Nicobar Pigeon

The Nicobar Pigeon is found in Southeast Asia. They are considered a “Near Threatened” species because their numbers are declining due to humans hunting them for food, the pet trade, using their gizzard stone for jewelry and degradation of their environment.

Nicobar Pigeons have a rather small head, long legs, long wings and a short tail. Their heads are blue grey. The neck feathers are also a blue grey and look like a mane. Their body is a mixture of grey and metallic green, blue and hints of copper. Their undertail is white. On the base of the bill near the forehead, they have a black knob. Females are slightly smaller, have browner underparts, and the knob on their bill is smaller.

Nicobar Pigeons eat seeds, fruit, buds, and grain. They have a gizzard stone to grind up the hard food items. They feed off of the ground searching through the leaves and digging with their bill. Like other pigeons, Nicobar Pigeons immerse their bill in water and suck it up instead of sipping water and then holding up their head to swallow it like most other birds.

The courtship ritual consists of the male bowing and cooing to the female. This ritual can last a few days. They are believed to be monogamous and mate for life.

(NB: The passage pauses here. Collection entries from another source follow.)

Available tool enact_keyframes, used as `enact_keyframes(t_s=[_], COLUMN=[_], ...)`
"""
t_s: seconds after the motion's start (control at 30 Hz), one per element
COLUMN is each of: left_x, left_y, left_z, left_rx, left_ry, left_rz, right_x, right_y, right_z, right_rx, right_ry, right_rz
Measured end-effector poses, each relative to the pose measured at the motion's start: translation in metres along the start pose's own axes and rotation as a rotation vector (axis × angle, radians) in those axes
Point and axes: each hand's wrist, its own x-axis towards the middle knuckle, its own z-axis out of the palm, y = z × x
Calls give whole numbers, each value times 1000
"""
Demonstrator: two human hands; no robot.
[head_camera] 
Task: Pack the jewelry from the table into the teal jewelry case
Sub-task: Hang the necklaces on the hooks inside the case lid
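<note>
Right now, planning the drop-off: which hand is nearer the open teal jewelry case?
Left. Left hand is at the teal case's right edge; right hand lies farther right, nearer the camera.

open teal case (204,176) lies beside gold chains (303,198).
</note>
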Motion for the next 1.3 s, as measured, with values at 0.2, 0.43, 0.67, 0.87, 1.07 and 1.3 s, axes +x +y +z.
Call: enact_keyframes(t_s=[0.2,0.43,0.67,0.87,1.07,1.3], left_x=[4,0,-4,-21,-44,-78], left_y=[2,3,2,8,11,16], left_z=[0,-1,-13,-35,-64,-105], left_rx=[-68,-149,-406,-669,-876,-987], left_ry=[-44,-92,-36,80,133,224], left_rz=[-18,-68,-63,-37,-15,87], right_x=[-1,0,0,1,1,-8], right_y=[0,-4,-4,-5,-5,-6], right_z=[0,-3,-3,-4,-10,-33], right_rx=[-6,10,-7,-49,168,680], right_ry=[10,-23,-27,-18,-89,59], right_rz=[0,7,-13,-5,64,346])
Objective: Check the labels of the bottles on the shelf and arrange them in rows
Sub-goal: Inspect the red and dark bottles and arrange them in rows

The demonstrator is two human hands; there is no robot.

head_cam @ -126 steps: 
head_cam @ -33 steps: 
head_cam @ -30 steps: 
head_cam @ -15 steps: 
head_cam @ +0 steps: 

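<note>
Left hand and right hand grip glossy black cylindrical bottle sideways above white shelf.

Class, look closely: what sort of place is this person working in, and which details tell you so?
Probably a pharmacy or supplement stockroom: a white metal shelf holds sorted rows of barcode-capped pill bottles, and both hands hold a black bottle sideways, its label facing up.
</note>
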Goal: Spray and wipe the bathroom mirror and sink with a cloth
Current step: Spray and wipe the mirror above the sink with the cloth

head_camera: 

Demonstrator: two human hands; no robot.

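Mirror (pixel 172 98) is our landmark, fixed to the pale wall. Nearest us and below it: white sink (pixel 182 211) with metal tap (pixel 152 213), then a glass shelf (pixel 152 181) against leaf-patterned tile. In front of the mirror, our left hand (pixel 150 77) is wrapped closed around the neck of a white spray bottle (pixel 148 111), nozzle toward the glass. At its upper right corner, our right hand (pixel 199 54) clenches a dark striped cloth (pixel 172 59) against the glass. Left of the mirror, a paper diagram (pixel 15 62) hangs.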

Nicobar Pigeons build their twig nests in dense forests on small wooden offshore islands. These islets are usually uninhabited. They usually form large colonies. The male finds the nesting site, provides the nesting material and the female makes the nest. The female lays 1-2 eggs and both parents incubate the eggs. The chicks are altricial (helpless at birth) and are initially fed crop milk that the female regurgitates.

The Nicobar Pigeon is found in Southeast Asia including India, New Guinea, Malaysia, Indonesia and the Philippines. They prefer mangroves and lowland forests.

Nicobar Pigeons don’t migrate but they do move from island to island in flocks and are considered nomadic. They usually roost on small predator free islands and fly to other places searching for food. Unlike other pigeons, Nicobar Pigeons usually fly in columns or single file, not in a loose flock.

The dark golden-green iridescent Nicobar pigeon is one of the largest pigeon species. The body-weight is around 600 g, the female is somewhat smaller. It has a sturdy body and a relatively small head. It is long-legged, has almost no tail, and features an iridescent purple mane of long hackles. The short tail is white, the iris brown, the bill black, and the feet are dark purplish red.

The Nicobar pigeon normally breeds, often in dense colonies, on extremely small, wooded offshore islands and forages in situ or on adjacent mainland (or larger island) areas. Like other poigeons, the Nicobar is monogamous. The clutch usually consists of one or two eggs, which are incubated for 30 days. Both parents share duties caring for the nest. The young fledges after 70-80 days.

Nicobar pigeons feed on a variety of seeds, fruit, and small invertebrates. They have a very muscular gizzard, which enables them to eat very hard-shelled nuts.

This is a large heavy-set pigeon. The male is stocky and dark coloured with unique long fowl-like hackles on the neck and a very short, all white tail. The head and hairy upper neck feathers are a dark blackish grey with a silvery purple bloom. The upper-parts are a shining dark green or a coppery green; the under-parts a dark, iridescent green or green blue. They have a heavy black bill with a pronounced cere. The feet are purplish red with yellow or buff claws. The female has a smaller cere, is similar in colour but has shorter hackles and has more coppery red on the mantle and browner under-parts. Juveniles lack the neck hackles and are entirely brownish black including the tail. The young look very similar. When maturing, the hackles appear first before the tail turns white.

The breeding season is quite prolonged, from January to November depending on the location. They nest in colonies usually on the smaller islands. Undisturbed colonies may number thousands of pairs. The nest is a loose platform of twigs, placed as low as two metres off the ground in undisturbed sites or just below the canopy at a height of 12 metres in disturbed sites. Several nests may be built in a single tree. One elliptical faintly blue-tinged white egg is laid. The nestling is devoid of even down very much like the domestic pigeon. Fledging takes up to one month.

Nicobar pigeons are highly nomadic. They frequently commute between islands; visiting larger islands to feed, even reaching mainland islands such as Papua New Guinea but retreating to smaller ones to breed. They often fly in flocks of up to 85 birds at a height of 60 m plus, with a distinctive flight profile; long neck, broad wings and a very short tail. When flushed from the ground, the bird flies up with a whirr of wings to land in the upper level of the forest. When threatened, the bird erects its neck and back feathers, throws its head forward opening the bill wide emitting a grunting noise. They feed on the ground, singly or in pairs and are particularly active at dawn and dusk and could therefore, be called crepuscular. The large eyes and white tail appear to be adaptations to this activity in semi-darkness.

They are hunted in considerable numbers for food, and also for their gizzard stone which is used in jewelry. This species is trapped for the pet market. Its available nesting habitat is decreasing. The offshore islets which it requires are often logged for plantations, destroyed by construction activity, or polluted by nearby industries.